## DATA SEGMENT

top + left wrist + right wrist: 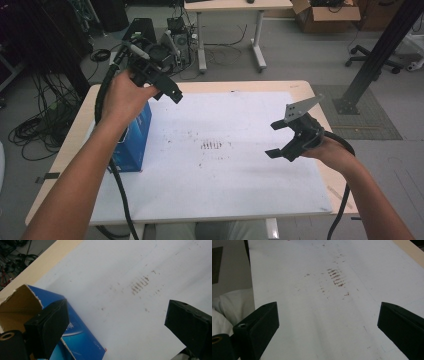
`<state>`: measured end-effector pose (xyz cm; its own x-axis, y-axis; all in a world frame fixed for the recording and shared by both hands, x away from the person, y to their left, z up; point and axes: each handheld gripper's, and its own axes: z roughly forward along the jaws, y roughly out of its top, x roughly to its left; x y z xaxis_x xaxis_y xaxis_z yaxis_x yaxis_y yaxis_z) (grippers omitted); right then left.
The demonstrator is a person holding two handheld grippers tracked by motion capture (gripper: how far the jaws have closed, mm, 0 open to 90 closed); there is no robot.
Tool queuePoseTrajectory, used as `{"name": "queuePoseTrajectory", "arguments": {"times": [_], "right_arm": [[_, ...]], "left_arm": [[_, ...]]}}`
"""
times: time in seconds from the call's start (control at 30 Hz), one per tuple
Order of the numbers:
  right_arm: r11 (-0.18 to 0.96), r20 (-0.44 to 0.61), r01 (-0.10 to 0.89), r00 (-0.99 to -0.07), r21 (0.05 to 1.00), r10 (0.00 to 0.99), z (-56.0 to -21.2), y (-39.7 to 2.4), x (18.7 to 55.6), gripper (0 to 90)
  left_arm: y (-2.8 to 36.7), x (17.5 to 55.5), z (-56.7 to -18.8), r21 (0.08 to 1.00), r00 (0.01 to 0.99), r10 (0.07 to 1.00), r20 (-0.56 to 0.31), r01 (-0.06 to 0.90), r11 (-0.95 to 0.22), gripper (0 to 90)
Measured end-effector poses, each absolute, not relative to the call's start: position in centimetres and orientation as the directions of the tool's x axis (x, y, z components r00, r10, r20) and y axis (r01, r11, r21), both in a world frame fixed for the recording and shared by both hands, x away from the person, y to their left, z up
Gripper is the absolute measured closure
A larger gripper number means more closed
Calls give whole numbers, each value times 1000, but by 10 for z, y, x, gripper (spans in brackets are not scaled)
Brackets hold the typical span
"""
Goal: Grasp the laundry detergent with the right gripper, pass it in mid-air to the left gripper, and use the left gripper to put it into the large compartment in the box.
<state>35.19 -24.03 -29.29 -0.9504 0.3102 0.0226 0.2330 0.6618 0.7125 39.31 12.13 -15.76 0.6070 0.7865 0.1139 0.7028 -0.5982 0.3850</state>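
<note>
A blue cardboard box (134, 141) stands on the left of the white sheet (220, 190); its torn top is open, showing a brown inside (17, 306). My left gripper (162, 85) is held above and just behind the box, open, with nothing between its jaws (116, 325); its left jaw hangs over the box's blue side (82, 340). My right gripper (275, 139) hovers over the right part of the sheet, open and empty (328, 325), with a grey plate on top.
Brown stains (212, 145) mark the middle of the sheet. The beige table edge (75, 135) frames it. Beyond the table are cables (30, 132), a desk leg (201, 45), a cardboard box (327, 15), an office chair base (372, 60) and a black post (380, 50).
</note>
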Motion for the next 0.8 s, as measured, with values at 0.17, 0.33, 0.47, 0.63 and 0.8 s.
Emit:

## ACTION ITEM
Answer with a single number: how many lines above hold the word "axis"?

## ANSWER SPACE
2